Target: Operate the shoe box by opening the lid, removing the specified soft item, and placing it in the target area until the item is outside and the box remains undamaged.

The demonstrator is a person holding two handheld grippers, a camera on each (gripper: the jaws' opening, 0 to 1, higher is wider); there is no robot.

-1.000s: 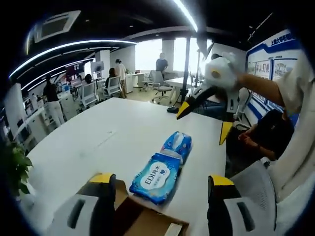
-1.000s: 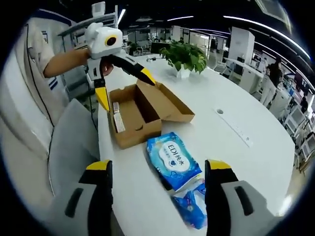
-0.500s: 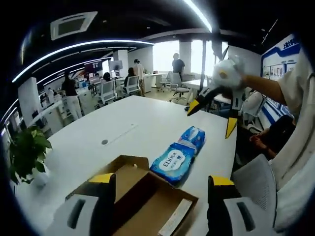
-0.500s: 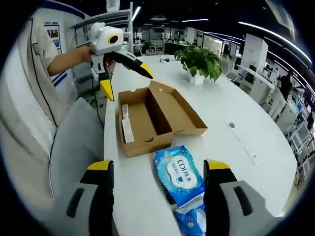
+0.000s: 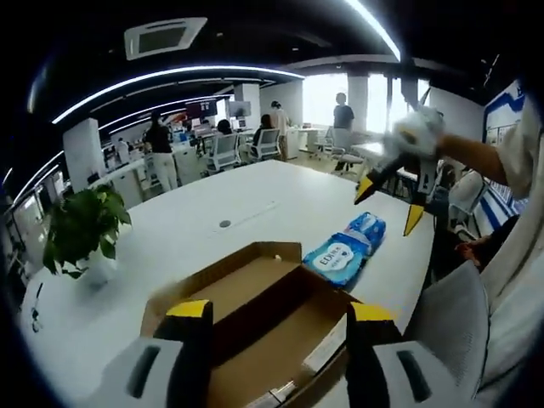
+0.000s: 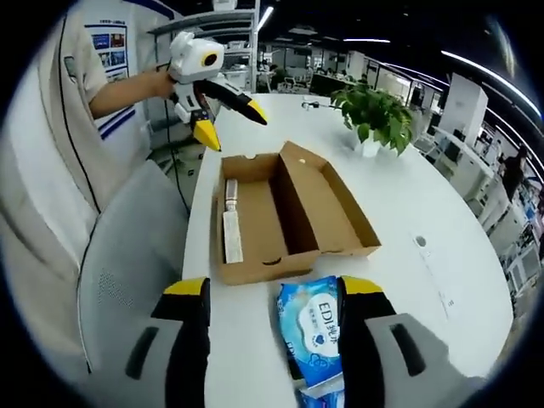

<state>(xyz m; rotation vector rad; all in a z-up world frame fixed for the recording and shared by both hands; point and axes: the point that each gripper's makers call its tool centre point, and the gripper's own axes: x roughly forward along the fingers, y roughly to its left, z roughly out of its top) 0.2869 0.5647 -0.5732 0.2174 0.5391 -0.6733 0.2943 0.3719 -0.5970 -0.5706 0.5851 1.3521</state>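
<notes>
- Shoe box (image 6: 280, 212) sits open on the white table (image 5: 212, 212), wipes pack (image 6: 313, 327) outside, just beside it
- Left gripper (image 5: 276, 353) and right gripper (image 6: 272, 340) both spread, empty
- Judgement: lift clear of the cardboard walls

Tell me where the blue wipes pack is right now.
The blue wipes pack lies on the white table just outside the open cardboard box, between the right gripper's jaws in the right gripper view.

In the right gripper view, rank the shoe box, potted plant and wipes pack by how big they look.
1. Shoe box, lid open, plainly largest.
2 and 3. Wipes pack and potted plant look alike; the pack is nearer and partly hidden by the tongs, so unranked.
</notes>
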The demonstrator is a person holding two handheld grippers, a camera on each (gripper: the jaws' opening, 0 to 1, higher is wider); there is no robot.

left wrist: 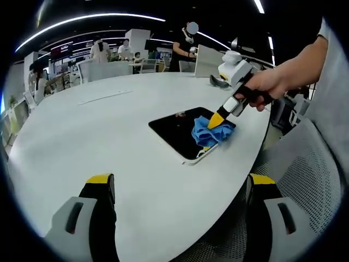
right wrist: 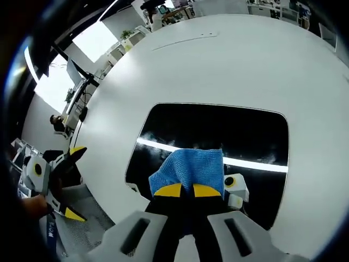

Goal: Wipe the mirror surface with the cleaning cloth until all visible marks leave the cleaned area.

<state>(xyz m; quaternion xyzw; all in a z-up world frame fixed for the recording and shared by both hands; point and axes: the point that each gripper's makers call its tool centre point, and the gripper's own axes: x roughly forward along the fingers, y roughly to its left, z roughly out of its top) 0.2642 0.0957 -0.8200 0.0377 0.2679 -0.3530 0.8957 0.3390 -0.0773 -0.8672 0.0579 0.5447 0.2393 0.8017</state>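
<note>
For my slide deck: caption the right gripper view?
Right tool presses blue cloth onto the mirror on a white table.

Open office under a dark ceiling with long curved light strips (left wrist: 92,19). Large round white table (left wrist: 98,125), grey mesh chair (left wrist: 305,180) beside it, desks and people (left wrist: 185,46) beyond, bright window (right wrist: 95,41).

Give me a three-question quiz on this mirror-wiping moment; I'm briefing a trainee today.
1. True or false: the right gripper presses the blue cleaning cloth onto the mirror.
2. The left gripper is: A) open above the white table, B) shut on the cloth, C) resting on the mirror.
3. Fill in: the mirror lies near the table's ____.

Key: 1 true; 2 A; 3 edge.
</note>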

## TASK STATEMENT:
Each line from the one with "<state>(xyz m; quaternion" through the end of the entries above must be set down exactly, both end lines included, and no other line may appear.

## EXERCISE ANSWER:
<state>(xyz m; quaternion xyzw; all in a z-up world frame fixed for the recording and shared by both hands; point and axes: the point that each gripper's makers call its tool centre point, and the gripper's own axes: x roughly forward along the fingers, y roughly to its left, z roughly out of its top) 0.2642 0.0957 -0.8200 0.0377 0.2679 -0.3530 0.8957 0.3390 -0.0773 -0.8672 0.0579 0.5447 0.2393 0.8017</state>
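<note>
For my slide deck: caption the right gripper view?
Right tool presses blue cloth onto the mirror on a white table.

Open office under a dark ceiling with long curved light strips (left wrist: 92,19). Large round white table (left wrist: 98,125), grey mesh chair (left wrist: 305,180) beside it, desks and people (left wrist: 185,46) beyond, bright window (right wrist: 95,41).

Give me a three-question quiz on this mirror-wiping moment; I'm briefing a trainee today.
1. True or false: the right gripper presses the blue cleaning cloth onto the mirror.
2. The left gripper is: A) open above the white table, B) shut on the cloth, C) resting on the mirror.
3. Fill in: the mirror lies near the table's ____.

Key: 1 true; 2 A; 3 edge.
</note>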

The answer requires nothing further.